Hacker News new | ask | show | jobs
by LAC-Tech 1255 days ago
What are people using graph databases for, and what do your queries look like?

I've read about them briefly but I have to admit my imagination fails me as to how it would look in the real world.

8 comments

I use Neo4j to create a CMDB that pulls in data from Active Directory, File Shares, Cloudstrike API, Okta API, Windows Services, Processes, and TCP ports, VCenter, Cisco CDP , ARP tables, Routing Tables, and MAC address tables from routers and switches. Powershell get-foo commands combined with the ConvertTo-JSON makes it very easy to import data from Windows.

A possible query would be match (host:ESXihost)-[:running]->(vm:WindowsVM)-[:running]->(:Process {name:$processName}) return vm,host

I feel graph databases work very well to document the myriad dependencies in a enterprise IT stack and to integrate siloed data.

That's an interesting idea. Having done CMDB stuff in a previous life and also used Neo4J in my last job, I appreciate that one. I don't know whether you'd gain much vs using Postgres with JSON fields, but I bet the ergonomics are better, and if you do need a big relationally recursive query then it'd work well.
Graph databases are very cheap to traverse relationships between things, but slower to do per-item-type operations. So finding your friends of friends of friends is cheap, but finding the mean age of everyone in the database is slow.
They are useful specifically in the intelligence field like NSA(no wonder they have so much graph stuff opensourced). Let me share one obvious use case you have data on a lot of people like call data records, Facebook friends list, Twitter followers/following list and potentially a lot of other data as well. Now you have two targets person A and person B with graph databases it is a trivial one liner to find how these two people are linked. They can be linked directly or they could have 5 people between them doing the same in SQL recursive CTE is a major PIA and takes a lot of time(see degrees of kevin bacon using graph database). There are very niche companies that are making big bucks by just selling libraries/softwares just to plot these graphs and most of their customers are government agencies with a lot of funds.
I don't think recursive CTEs are that bad
Have you tried Cypher?
In a word: Facebook.

A more technical use case that I liked was a system that can analyse the configuration of resources across and entire network and find a "path" from a normal user account to a full admin privilege.

Something like: "Helpdesk user A can reset the password of a service account that can write to a file share that contains a script that is run on logon by every user including the full admin, allowing user A to trigger an action in the context of an admin B, making them equivalent to an admin."

You map out "things" on the network like file shares, security groups, accounts, etc... with links between them, and then ask for the shortest path from A to B.

> In a word: Facebook.

Which, funnily enough, uses a relational database.

I'm betting Facebook uses a lot of different types of databases.
No doubt, but the core product known for being graph-y is based on MySQL.

Indeed, there is a graph data store (TAO) built on top of that base, but as we're talking about databases...

Many graph databases are relational "under the hood". The graph part is often just a specialised index.
Just as Facebook uses MyRocksDB (a KV store) underneath MySQL. There is a definite turtles all the way down.
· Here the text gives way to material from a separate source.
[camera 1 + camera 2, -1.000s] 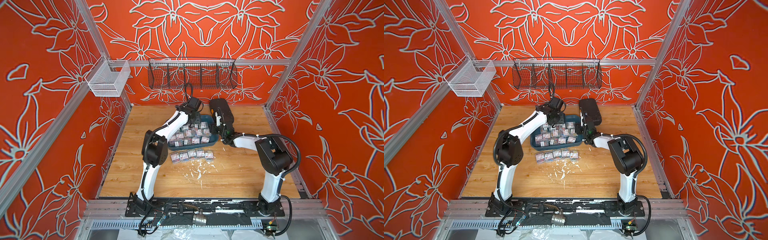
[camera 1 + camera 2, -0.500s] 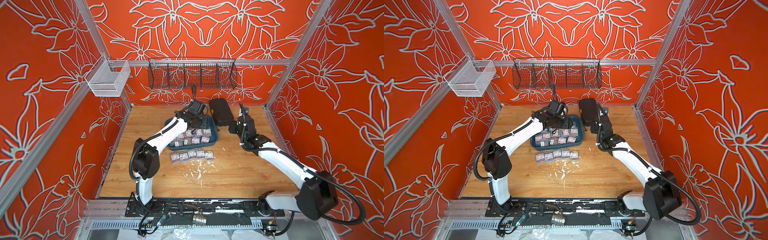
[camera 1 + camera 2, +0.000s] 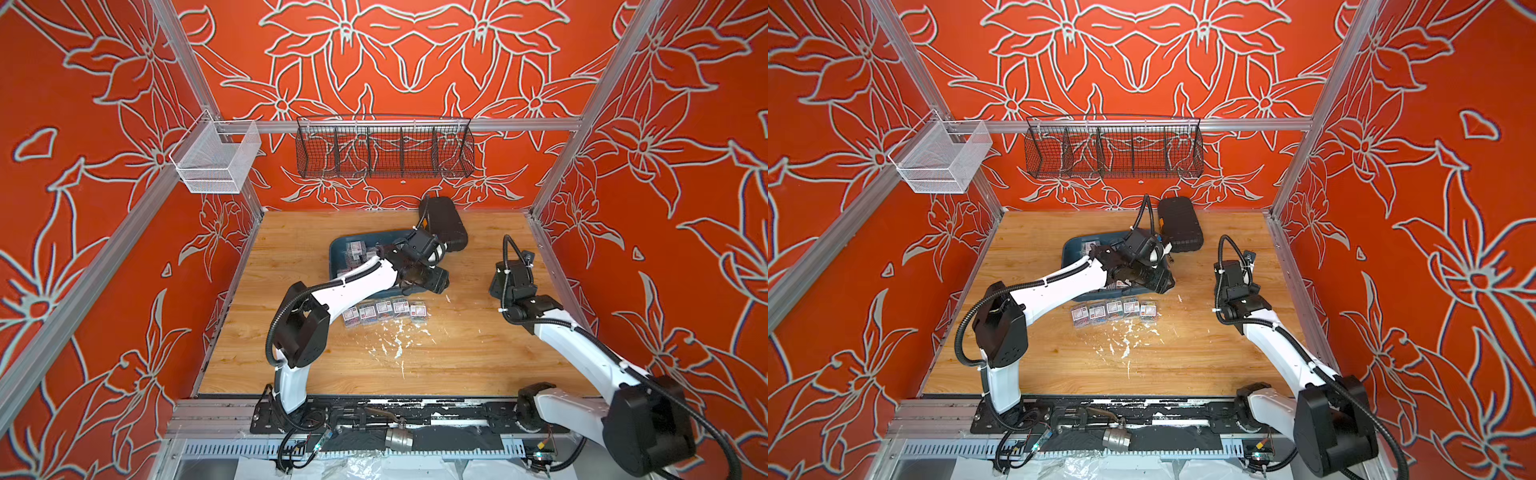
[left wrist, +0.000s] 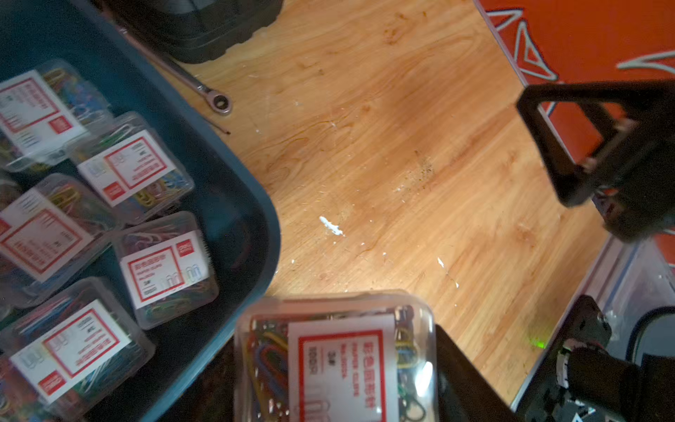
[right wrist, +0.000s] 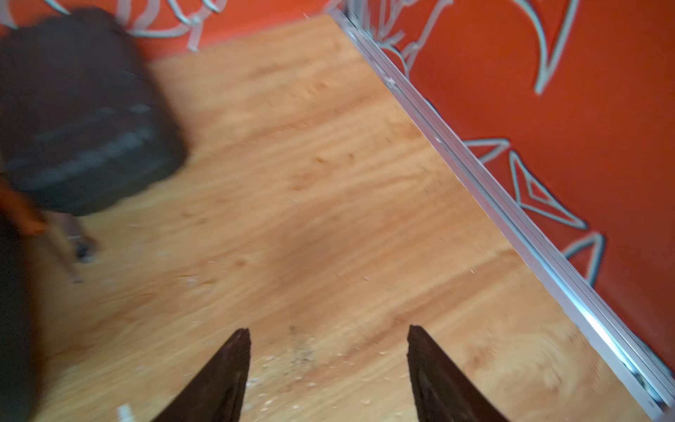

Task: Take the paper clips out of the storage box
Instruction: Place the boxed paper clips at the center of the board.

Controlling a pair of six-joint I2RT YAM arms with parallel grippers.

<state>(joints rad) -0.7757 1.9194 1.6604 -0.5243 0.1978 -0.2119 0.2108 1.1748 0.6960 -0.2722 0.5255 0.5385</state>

But where do you draw the line? Is your Ruby on Rails CRUD app that exchanges JSON documents a document database? Fundamentally, what's the difference between said Rails app and TAO, aside from one being centred around documents and the other graphs?

Surely "base" is meant to be more specific?

I'll give you an example of a graph database use case.

The police have a ton of data lying around, and the consensus in the industry is that the 80/20 rule applies to criminals as well ie: 20% of the population takes up 80% of the police resources. You could probably also posit that 20% of that 20% are "peak criminals."

Anyway, they would like to track interactions of "things."

Say a car is involved in an incident. They normally track the make, model, plate, and color of the car - on paper. There's a lot of other info they they track: who owns that car? Who's in the car? Where is the car? Where does the owner live? Where do the occupants live? What other incidents has that car been involved in? Given the addresses of the people involved, who else is known to be around them?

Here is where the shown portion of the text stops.